«Даже если у туземцев под рукой геликоптер, они могут смело расслабиться, засунуть его себе в жопу вместе с обоими винтами и пилотами, и посмотреть, что из этого выйдет, – решил Планшетов. Это была его предпоследняя мысль о молодчиках Витрякова. – При видимости «0» в горах летать стремно, все равно ни черта не найдешь, кроме, конечно, приключений на собственную задницу».
Отбросив, таким образом, опасения по части погони, Юрик решил заняться рукой, тем более, она продолжала опухать как воздушный шарик, который забыли отсоединить от насоса.
«Пора выгребать в цивилизацию, – совершенно справедливо определился Планшетов, – пока я в этой сраной дыре не окочурился, среди колючек».
Как случается сплошь и рядом, совершенно правильное намерение уперлось в полное отсутствие средств, подходящих, чтобы исполнить задуманное. Его ноги отказались не только ходить, но и вообще держать тело, это был весьма прискорбный факт. После нескольких неудачных попыток подняться Юрик растянулся в грязи.
Мохнатые, косматые тучи, похожие на вывалявшихся в болоте гигантских овец, набегали с севера, цеплялись брюхами за вершины холмов, опорожняли боевой запас прямо Планшетову на голову и уступали место следующим. Тугие струи молотили его по плечам и затылку, Планшетов никак на это не реагировал. Он лежал, прикрыв глаза, и пытался сообразить, что за тварь его все-таки цапнула, и чего ему соответственно теперь ждать.
Планшетов слабо разбирался в змеях и на вид бы не отличил бы эфу от гюрзы, а щитомордника, например, от жарараки.[44] Хоть и предполагал все же, что ареал обитания последней, экзотической сволочи находится где-то далеко, под небом тропических широт, в гребаных джунглях. Он очень надеялся, что стал жертвой обыкновенной отечественной гадюки, яд которой не намного опаснее осиного, если только вы не ребенок или, скажем, ваш организм не ослаблен болезнью либо изнурен голодом. При упоминании голода его желудок слабо заурчал, напомнив, что пустует как минимум сутки.
«Сутки не срок, чувак», – обнадежил себя Планшетов, и продолжил размышлять о гадюке, которая в сравнении с всевозможными сородичами из террариума казалась чуть ли не милым домашним животным вроде хомячка.
«Да, это была гадюка», – почти убедил себя Планшетов, но состояние бы на это не поставил, тем более что в пещере было темно.
«Какого хрена меня тогда колбасит так, словно я наступил на высоковольтный кабель?»
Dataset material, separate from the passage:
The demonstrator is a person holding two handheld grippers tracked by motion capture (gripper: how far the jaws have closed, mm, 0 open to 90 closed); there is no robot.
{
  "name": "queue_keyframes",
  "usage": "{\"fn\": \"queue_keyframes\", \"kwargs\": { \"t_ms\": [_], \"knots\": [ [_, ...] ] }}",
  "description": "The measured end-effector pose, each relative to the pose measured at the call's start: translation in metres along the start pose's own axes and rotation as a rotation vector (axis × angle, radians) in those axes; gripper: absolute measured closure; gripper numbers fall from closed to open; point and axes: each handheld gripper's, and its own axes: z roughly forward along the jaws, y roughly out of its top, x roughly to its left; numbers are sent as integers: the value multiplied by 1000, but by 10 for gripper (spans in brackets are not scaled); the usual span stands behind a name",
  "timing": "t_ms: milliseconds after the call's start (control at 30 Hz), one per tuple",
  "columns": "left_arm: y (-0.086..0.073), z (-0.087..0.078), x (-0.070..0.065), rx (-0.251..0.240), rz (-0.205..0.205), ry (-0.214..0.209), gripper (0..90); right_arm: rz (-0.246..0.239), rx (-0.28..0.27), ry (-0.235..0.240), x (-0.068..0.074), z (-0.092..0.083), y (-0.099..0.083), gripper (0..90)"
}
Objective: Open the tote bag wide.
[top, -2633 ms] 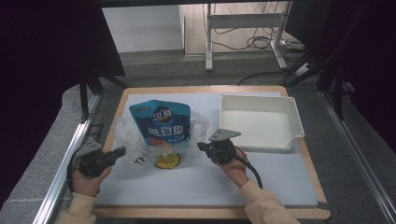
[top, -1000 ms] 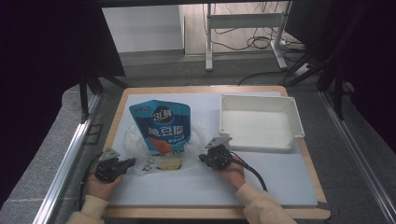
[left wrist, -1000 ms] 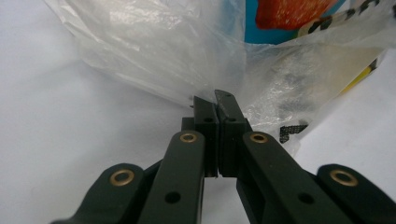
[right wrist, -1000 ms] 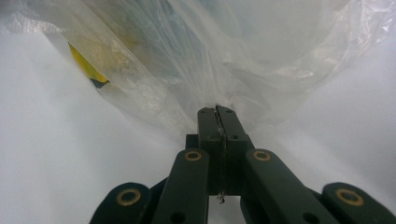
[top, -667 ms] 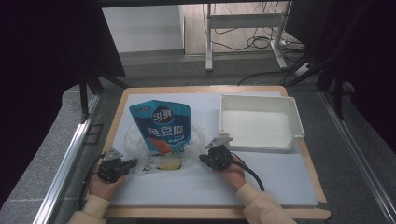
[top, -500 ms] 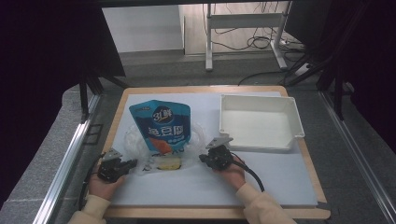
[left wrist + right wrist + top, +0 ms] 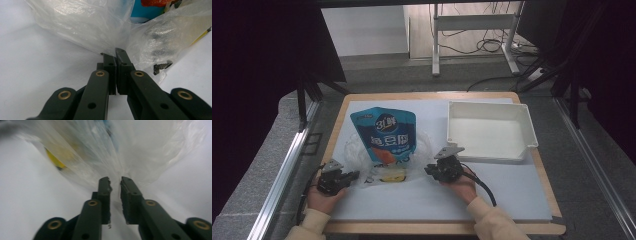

Это был пренеприятный вопрос.
В университете, который Планшетов так и не удосужился окончить, проучившись всего два полных курса, биологию читали достаточно глубоко. Но, во-первых, это было давно, во-вторых, Юрик слушал в пол уха, так что, даже то, что осело в голове, впоследствии выветрилось оттуда за ненадобностью. Правда, в бурные постперестроечные годы, последовавшие за крушением коммунистического режима и развалом большой страны, ему довелось по крупицам восстанавливать кое-какие из полученных на биофаке знаний, причем, дело напрямую касалось змеиных ядов. Не потому, что Юрик поступил на работу в зоопарк, ничего подобного. Он затесался в длинную цепочку посредников, занятых контрабандой и перепродажей на черном рынке змеиных ядов, главным образом, кобры и гюрзы. Впрочем, семи пядей во лбу от посредников не требовалось – яды везли с Кавказа и из Средней Азии, белесые кристаллы были запаяны в стеклянные капсулы, товар сопровождался сертификатами качества. Что, впрочем, не гарантировало покупателей от фальшивок, продавцов от силовых вариантов взаиморасчетов вместо расплаты долларами, а тех и других – от наездов со стороны милиции, которая тоже была не прочь поучаствовать в деле.